THE TASK => What lines of the data hold the string "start"? Pull each one out.

========================================

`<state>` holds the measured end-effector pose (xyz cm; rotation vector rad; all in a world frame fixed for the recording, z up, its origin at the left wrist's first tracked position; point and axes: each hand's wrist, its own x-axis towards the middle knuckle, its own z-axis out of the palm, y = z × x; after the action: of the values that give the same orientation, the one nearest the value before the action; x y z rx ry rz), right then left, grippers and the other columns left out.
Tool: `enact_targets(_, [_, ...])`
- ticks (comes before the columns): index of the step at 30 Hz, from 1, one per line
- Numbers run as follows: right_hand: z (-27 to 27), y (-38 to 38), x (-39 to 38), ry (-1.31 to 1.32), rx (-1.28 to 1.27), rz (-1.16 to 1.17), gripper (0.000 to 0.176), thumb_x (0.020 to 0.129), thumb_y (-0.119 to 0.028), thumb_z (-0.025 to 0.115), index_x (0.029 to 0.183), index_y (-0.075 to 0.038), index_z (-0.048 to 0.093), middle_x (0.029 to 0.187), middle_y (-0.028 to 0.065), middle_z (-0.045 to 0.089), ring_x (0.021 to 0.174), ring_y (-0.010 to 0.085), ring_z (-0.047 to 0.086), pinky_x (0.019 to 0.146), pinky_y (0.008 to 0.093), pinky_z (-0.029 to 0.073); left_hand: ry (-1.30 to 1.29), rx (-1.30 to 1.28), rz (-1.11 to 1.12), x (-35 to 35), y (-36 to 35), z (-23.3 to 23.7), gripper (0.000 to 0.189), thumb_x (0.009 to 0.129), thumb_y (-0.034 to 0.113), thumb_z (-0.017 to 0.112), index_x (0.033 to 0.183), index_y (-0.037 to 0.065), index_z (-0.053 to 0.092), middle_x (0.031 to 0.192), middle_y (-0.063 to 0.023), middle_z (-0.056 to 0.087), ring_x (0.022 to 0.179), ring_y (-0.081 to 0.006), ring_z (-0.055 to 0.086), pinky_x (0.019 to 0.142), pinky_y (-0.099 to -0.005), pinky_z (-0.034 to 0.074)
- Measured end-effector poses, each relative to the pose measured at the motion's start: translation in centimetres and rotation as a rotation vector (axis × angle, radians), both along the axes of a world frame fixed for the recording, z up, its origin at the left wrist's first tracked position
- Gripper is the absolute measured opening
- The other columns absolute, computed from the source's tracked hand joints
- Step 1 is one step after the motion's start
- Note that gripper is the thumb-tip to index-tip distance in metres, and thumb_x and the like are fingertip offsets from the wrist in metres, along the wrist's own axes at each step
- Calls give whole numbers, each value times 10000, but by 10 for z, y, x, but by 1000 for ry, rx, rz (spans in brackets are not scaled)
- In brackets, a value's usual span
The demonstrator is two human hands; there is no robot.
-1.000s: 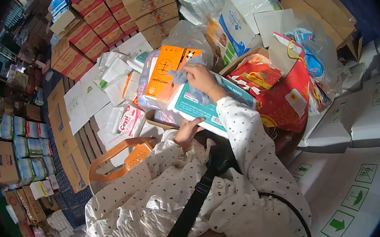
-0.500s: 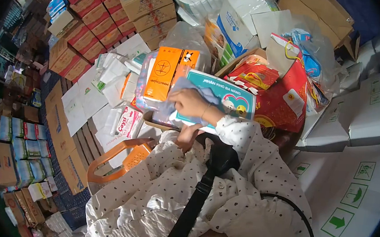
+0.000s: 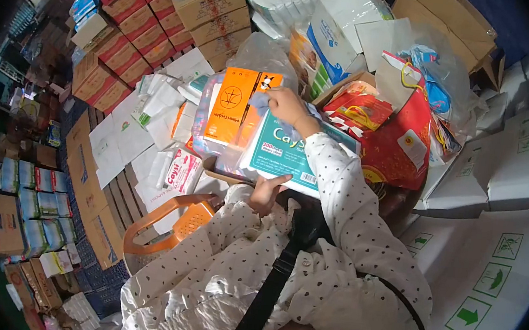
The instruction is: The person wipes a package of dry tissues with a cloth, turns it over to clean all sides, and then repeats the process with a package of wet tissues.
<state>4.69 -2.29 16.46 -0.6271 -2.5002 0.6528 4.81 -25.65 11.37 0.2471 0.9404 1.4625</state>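
Observation:
A teal and white pack of dry wipes point(image 3: 277, 164), lettered "Caysi", lies tilted in front of me. My left hand point(image 3: 265, 194) grips its near edge, with the thumb on top and the other fingers partly hidden. A crumpled bluish-purple cloth point(image 3: 259, 103) is bunched in my closed right hand point(image 3: 288, 109), over the pack's far left corner. Just beyond that corner, an orange packet point(image 3: 235, 106) marked "Minh Thành" rests on plastic-wrapped goods, close to the cloth. Part of the pack's right side is covered by my right sleeve.
An orange plastic chair point(image 3: 190, 221) stands at my left, near a white and pink Caysi pack point(image 3: 182, 171). Red gift bags point(image 3: 399, 154) sit to the right. Large white cartons point(image 3: 458, 266) line the right side; red-brown cartons point(image 3: 123, 8) are stacked at the back left.
My right hand and the cloth have moved away from me to the pack's far corner, uncovering the "Caysi" lettering. My left thumb now shows on the pack's near edge.

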Motion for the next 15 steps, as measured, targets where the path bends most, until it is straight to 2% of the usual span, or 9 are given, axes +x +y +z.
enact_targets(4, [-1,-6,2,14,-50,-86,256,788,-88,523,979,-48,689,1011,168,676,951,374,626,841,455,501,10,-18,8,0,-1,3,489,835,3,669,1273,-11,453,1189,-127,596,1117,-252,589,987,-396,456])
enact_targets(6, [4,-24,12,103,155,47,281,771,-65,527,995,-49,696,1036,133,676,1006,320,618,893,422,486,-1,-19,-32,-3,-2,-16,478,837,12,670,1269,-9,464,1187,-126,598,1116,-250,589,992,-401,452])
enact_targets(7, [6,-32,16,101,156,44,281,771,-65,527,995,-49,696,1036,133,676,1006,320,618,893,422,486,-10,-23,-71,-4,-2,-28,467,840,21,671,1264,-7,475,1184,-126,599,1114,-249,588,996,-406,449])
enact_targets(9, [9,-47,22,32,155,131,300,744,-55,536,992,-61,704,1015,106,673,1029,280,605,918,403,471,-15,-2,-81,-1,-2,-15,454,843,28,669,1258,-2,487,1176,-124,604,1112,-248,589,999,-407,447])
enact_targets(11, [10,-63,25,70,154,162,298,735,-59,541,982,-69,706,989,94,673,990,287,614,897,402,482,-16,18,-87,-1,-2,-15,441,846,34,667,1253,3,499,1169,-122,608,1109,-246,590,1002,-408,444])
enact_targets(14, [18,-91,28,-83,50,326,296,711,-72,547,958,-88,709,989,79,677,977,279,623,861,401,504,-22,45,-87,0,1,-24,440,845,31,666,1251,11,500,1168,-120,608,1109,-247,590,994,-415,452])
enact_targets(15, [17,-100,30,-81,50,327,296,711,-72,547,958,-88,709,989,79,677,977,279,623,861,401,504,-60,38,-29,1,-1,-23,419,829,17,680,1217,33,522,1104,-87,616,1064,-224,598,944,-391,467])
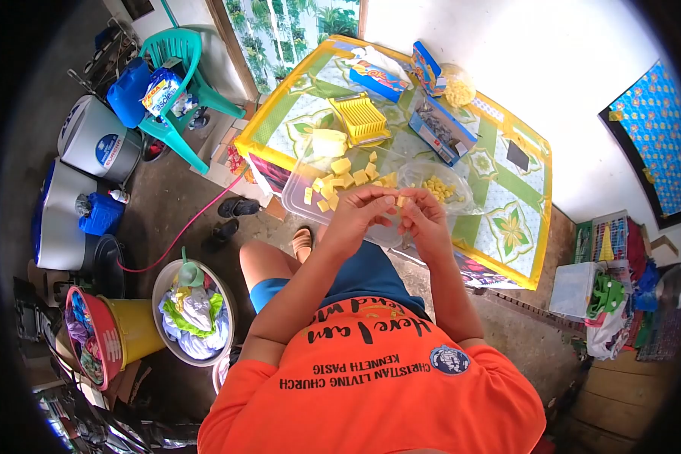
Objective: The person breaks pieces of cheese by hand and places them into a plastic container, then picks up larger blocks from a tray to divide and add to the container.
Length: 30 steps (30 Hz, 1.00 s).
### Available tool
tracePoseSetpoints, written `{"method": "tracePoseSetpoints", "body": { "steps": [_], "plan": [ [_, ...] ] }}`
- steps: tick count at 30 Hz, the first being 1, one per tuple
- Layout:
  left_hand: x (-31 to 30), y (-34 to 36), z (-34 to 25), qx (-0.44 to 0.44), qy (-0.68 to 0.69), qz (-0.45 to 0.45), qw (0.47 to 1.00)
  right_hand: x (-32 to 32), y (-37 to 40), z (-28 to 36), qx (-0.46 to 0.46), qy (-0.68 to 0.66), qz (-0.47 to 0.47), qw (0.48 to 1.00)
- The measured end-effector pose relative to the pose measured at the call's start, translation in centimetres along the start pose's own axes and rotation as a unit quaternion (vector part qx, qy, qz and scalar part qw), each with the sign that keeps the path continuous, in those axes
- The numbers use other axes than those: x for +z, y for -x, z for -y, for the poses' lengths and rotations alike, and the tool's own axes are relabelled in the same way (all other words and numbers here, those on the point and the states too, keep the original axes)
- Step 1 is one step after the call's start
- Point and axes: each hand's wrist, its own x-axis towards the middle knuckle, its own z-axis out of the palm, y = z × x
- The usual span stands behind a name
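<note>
Both my hands meet over the table's front edge. My left hand (pixel 365 215) has its fingertips pinched together near a small yellowish piece (pixel 402 201). My right hand (pixel 425 219) pinches the same piece from the other side. Behind my left hand, a clear plastic tray (pixel 293 186) holds several yellow chunks (pixel 343 179) and a larger pale yellow block (pixel 329 142). Just beyond my right hand, a clear round container (pixel 467 198) holds small yellow pieces (pixel 439 186).
A yellow slotted rack (pixel 359 119), a blue box of small items (pixel 441 130), another blue box (pixel 378 79) and a tub of yellow pieces (pixel 458 92) stand farther back. A dark flat object (pixel 517 156) lies at right. A green chair (pixel 175 76) stands left.
</note>
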Motion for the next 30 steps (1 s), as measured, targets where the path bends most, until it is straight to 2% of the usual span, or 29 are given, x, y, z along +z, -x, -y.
{"method": "tracePoseSetpoints", "body": {
  "steps": [13, 17, 21, 25, 28, 30],
  "plan": [
    [0.5, -0.1, 0.3, 0.029, -0.008, 0.043, 0.999, 0.5, 0.2, -0.5, 0.022, -0.102, -0.005, 0.995],
    [0.2, -0.2, 0.3, -0.014, 0.068, 0.044, 0.997, 0.7, 0.1, -0.9, -0.002, -0.058, 0.003, 0.998],
    [0.8, 0.1, -0.2, 0.001, 0.077, 0.03, 0.997, 1.3, 0.0, -1.2, -0.064, 0.042, -0.02, 0.997],
    [1.0, 0.2, -0.4, -0.002, 0.092, 0.01, 0.996, 1.2, 0.4, -0.8, -0.109, 0.171, -0.035, 0.979],
    [0.8, 0.2, -0.5, -0.015, 0.105, 0.012, 0.994, 0.4, 0.2, -1.1, -0.179, 0.191, -0.008, 0.965],
    [0.7, 0.3, -0.6, -0.023, 0.108, 0.021, 0.994, -0.2, 0.1, -0.9, -0.202, 0.251, -0.002, 0.947]
  ]
}}
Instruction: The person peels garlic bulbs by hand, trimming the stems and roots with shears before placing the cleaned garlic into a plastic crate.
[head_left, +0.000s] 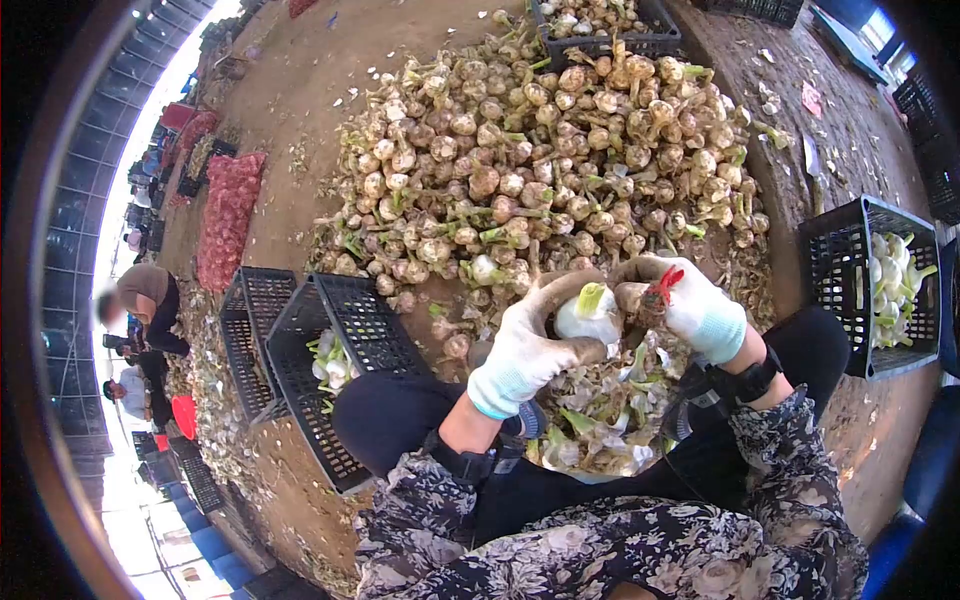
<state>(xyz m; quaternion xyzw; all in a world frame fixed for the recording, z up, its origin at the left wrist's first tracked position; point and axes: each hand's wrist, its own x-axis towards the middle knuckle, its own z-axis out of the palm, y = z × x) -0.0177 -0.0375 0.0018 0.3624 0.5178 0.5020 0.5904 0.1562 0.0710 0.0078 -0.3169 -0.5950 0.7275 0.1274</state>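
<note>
My left hand [540,345], in a dirty white work glove, is wrapped round a peeled white garlic bulb [590,315] with a short cut green stem facing up. Close on its right is my right hand [680,305], also gloved and with fingers closed. Something red, like a strip or tie [666,284], shows at its fingers; what they hold, if anything, cannot be made out. Loose garlic skins and stem scraps [600,430] lie below both hands, between my legs. Just beyond is a large heap of unpeeled garlic bulbs [520,170].
Black plastic crates with peeled garlic stand at my left [300,400] and right [865,290]. Another crate [655,42] holds bulbs behind the heap. Red mesh sacks [230,220] lie on the dirt floor at left, where other people [150,300] are visible farther off.
</note>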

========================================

WRITTEN ANSWER =>
- Measured end-effector poses, each relative to the pose measured at the motion's start: translation in centimetres and rotation as a rotation vector (axis × angle, radians), both along the axes of a world frame fixed for the recording, z up, its origin at the left wrist's first tracked position
- Step 1 is one step after the motion's start
- The measured end-effector pose relative to the pose measured at the call's start, translation in centimetres along the start pose's own axes and rotation as a unit quaternion (vector part qx, qy, qz and scalar part qw), each with the sign that keeps the path continuous, in those axes
- Step 1 is one step after the call's start

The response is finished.